The vacuum of responsibility is palpable in the draft of the coalition members, who postpone future decisions to the federal states and municipalities as well as to the hospitals and nursing homes, who use the situation to draw attention to their fundamentally disastrous situation.

The agony of rational choice

The sociologist Ulrich Beck described this state of affairs with the term “organized irresponsibility”, which is currently evident from the fact that in most federal states, after a relaxing summer, not even the third vaccination was prepared for the most vulnerable groups.

The paradox is that those who refuse to vaccinate or those who are still insecure have taken the neoliberal demand for voluntary elections seriously and are now rubbing their eyes at what is happening to them. The fact that their claim to physical integrity – to assume the most understandable – now collides with the necessity for biopolitical action, i.e. the sensible submission to community health action, must be strange in view of the fact that the good health has long been fed into the private sector cycle: be it hospitals or be it individual health services.

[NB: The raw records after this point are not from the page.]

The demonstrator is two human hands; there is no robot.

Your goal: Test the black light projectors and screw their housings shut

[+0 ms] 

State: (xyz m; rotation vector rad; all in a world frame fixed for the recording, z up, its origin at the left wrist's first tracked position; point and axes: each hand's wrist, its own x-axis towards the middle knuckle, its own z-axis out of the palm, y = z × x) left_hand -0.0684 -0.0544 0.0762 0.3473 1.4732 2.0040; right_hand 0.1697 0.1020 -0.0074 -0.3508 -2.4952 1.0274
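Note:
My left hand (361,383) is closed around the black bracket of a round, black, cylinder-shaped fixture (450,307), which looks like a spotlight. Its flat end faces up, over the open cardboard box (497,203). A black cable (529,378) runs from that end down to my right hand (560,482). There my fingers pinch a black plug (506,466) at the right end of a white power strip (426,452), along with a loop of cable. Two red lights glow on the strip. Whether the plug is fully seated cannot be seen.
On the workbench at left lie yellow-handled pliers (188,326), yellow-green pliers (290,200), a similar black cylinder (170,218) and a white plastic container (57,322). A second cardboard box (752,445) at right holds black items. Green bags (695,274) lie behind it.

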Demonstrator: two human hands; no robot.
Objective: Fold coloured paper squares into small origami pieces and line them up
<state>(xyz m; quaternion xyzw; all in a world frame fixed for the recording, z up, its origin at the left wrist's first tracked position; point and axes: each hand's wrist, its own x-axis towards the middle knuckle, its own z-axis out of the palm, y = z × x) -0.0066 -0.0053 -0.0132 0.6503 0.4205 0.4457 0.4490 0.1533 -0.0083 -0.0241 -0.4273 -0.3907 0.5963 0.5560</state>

Mind you: These statements do not aim to invalidate the meaning of corona vaccinations. It is about a discourse of responsibility in which, for decades, an empowered consumer who is able to rewrite the agenda of power has been imagined. The sociologist Hartmut Rosa writes about the social theory he wrote together with Andreas Reckwitz Late modernity in crisisthat the idea of ​​actors capable of “rational choice” is a fallacy of neoliberal theory. This also and especially applies to health decisions.